↓↓↓

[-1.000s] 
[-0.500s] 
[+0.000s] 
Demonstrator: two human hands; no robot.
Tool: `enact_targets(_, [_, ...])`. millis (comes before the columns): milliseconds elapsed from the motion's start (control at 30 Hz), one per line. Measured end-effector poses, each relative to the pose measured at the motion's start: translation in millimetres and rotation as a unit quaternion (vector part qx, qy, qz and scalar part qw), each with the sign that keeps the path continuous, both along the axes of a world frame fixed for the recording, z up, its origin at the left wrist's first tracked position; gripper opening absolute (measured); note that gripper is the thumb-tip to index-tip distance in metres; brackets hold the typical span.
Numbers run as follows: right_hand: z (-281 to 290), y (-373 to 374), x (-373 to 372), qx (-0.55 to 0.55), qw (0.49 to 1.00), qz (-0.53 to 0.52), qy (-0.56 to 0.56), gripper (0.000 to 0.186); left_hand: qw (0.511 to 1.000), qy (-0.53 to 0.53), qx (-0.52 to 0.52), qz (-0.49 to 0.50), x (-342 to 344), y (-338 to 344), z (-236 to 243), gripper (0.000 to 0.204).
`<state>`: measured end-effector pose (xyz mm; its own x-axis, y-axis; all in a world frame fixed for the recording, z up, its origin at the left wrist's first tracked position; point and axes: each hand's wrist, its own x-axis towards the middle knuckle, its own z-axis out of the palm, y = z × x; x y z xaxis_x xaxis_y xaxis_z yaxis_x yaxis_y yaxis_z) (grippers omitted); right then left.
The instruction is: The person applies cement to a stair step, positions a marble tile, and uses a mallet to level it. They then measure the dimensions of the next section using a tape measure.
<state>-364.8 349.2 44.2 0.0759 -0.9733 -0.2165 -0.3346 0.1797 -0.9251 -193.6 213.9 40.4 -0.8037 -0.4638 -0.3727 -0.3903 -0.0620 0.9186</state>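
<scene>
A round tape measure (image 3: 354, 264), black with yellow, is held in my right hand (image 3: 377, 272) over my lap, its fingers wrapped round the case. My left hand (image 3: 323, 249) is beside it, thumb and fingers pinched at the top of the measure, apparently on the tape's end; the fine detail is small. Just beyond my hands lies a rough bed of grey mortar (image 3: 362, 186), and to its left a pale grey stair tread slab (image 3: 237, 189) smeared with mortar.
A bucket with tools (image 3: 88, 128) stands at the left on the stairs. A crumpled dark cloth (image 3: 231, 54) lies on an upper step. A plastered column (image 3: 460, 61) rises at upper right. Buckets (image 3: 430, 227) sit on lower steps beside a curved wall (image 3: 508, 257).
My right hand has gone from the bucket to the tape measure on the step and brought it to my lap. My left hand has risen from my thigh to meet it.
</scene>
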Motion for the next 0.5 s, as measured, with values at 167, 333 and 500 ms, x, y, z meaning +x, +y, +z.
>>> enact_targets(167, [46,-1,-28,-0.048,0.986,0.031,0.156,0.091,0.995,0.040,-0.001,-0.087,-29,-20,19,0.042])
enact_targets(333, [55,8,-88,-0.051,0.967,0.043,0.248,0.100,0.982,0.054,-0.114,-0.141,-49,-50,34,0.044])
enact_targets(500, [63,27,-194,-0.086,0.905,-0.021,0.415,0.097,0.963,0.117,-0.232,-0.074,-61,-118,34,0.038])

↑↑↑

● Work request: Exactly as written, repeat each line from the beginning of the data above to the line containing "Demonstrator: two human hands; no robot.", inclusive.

● Result of this exercise:
[-1.000s] 
[-0.500s] 
[+0.000s] 
Demonstrator: two human hands; no robot.

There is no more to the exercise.